- The Washington Times - Tuesday, July 31, 2007

Doris Macauley, international correspondent and author of “Bread and Rice,” which won the Pearl Buck “East West” award, died at her Margate, Fla., home Sunday, on her 95th birthday.

Mrs. Macauley’s work took her to China as a war correspondent covering the Sino-Japanese War for the South China Morning Post. After Japan’s attack on Pearl Harbor in 1941, she became a radio commentator broadcasting from Manila station KZRM.

Mrs. Macauley spent 11 months hiding with a family in the Philippine countryside during the Japanese occupation. She was eventually put into an internment camp until liberated by the U.S. Army’s 11th Airborne Division, under Gen. Douglas MacArthur.

Her second book, “What Time Is It in China?,” a suspense novel, was based on her experiences as a correspondent in Hankow, China, and is now being made into a film by Silk and Steel productions of London.

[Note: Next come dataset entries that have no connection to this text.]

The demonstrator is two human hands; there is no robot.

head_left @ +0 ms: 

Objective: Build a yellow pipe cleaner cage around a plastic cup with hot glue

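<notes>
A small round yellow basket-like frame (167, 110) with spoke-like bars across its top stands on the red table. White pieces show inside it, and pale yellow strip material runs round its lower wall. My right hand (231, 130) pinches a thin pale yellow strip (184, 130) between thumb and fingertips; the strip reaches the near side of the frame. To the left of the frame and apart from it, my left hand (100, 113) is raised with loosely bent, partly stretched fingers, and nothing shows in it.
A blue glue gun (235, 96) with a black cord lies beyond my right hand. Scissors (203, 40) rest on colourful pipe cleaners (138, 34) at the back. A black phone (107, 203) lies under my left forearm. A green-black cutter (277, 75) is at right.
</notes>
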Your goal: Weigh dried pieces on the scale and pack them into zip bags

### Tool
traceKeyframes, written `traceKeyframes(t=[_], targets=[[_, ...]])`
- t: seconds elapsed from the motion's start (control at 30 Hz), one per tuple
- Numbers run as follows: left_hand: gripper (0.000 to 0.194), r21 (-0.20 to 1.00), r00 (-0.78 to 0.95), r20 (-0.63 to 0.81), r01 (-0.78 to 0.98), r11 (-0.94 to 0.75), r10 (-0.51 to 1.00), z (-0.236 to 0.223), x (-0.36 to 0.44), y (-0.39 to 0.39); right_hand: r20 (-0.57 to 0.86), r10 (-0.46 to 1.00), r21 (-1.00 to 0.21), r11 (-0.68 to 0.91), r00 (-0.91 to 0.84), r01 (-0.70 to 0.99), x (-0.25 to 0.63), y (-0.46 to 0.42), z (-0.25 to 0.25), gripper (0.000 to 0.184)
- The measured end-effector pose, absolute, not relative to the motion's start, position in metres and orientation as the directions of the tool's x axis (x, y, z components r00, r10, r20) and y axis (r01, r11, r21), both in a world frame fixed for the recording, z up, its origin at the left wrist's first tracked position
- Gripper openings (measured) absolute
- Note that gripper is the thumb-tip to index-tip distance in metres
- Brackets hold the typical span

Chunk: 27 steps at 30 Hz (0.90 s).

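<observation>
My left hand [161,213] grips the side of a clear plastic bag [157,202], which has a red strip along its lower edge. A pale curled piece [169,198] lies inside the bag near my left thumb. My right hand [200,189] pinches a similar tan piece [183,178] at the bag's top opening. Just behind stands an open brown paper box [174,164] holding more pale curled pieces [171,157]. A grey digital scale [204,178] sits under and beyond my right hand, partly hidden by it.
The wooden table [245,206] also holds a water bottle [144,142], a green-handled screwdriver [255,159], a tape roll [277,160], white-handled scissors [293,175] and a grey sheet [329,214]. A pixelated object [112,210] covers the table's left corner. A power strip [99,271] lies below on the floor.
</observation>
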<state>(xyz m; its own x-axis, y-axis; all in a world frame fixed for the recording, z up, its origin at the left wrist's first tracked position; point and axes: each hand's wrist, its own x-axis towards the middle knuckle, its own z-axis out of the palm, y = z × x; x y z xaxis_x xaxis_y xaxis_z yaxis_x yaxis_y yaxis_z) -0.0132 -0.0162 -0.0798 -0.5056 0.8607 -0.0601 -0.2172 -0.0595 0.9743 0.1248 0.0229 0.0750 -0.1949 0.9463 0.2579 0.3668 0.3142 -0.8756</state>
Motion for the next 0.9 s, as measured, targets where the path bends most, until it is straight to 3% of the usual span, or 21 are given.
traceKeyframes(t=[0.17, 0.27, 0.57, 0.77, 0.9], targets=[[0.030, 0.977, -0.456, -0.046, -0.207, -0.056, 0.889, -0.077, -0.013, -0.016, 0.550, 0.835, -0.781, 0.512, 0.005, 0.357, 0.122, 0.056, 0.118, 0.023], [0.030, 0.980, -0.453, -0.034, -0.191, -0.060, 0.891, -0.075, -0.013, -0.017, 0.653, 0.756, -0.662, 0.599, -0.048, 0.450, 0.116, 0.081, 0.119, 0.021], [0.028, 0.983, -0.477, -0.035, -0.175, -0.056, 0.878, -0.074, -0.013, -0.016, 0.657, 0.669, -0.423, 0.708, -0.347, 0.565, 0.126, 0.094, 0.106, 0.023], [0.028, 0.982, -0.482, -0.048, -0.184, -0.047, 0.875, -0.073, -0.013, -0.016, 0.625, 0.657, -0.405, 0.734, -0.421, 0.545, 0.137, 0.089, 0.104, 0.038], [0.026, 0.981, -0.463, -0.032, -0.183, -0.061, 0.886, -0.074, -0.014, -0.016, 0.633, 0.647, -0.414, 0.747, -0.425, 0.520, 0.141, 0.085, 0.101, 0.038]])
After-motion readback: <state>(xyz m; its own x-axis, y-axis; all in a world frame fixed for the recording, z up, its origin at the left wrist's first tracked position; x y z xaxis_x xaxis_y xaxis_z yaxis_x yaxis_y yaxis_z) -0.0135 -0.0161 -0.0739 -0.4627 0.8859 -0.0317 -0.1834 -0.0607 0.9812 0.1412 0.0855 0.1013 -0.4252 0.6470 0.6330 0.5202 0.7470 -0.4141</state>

Three more books by Mrs. Macauley also are being published: “The Lady With the Binoculars,” set in Spain; “Happy Hour” about her experiences as a teacher in postwar Europe and “The Chinese Jewess,” based on the oldest Jewish colony in China.



Mrs. Macauley was married for more than 50 years to Thurston Macauley, a former New York Times correspondent based in London. She has one son, Theodore, and two grandchildren, Marie and Geraldine Macauley, all of whom live in France.

Mrs. Macauley was recently interviewed from Kuala Lumpur by well-known Malaysian writer Datin Anna Lim (former Miss Malaysia) for her views on parenting. She also appears prominently in Mrs. Lim’s book, “Children: the Future of Tomorrow.”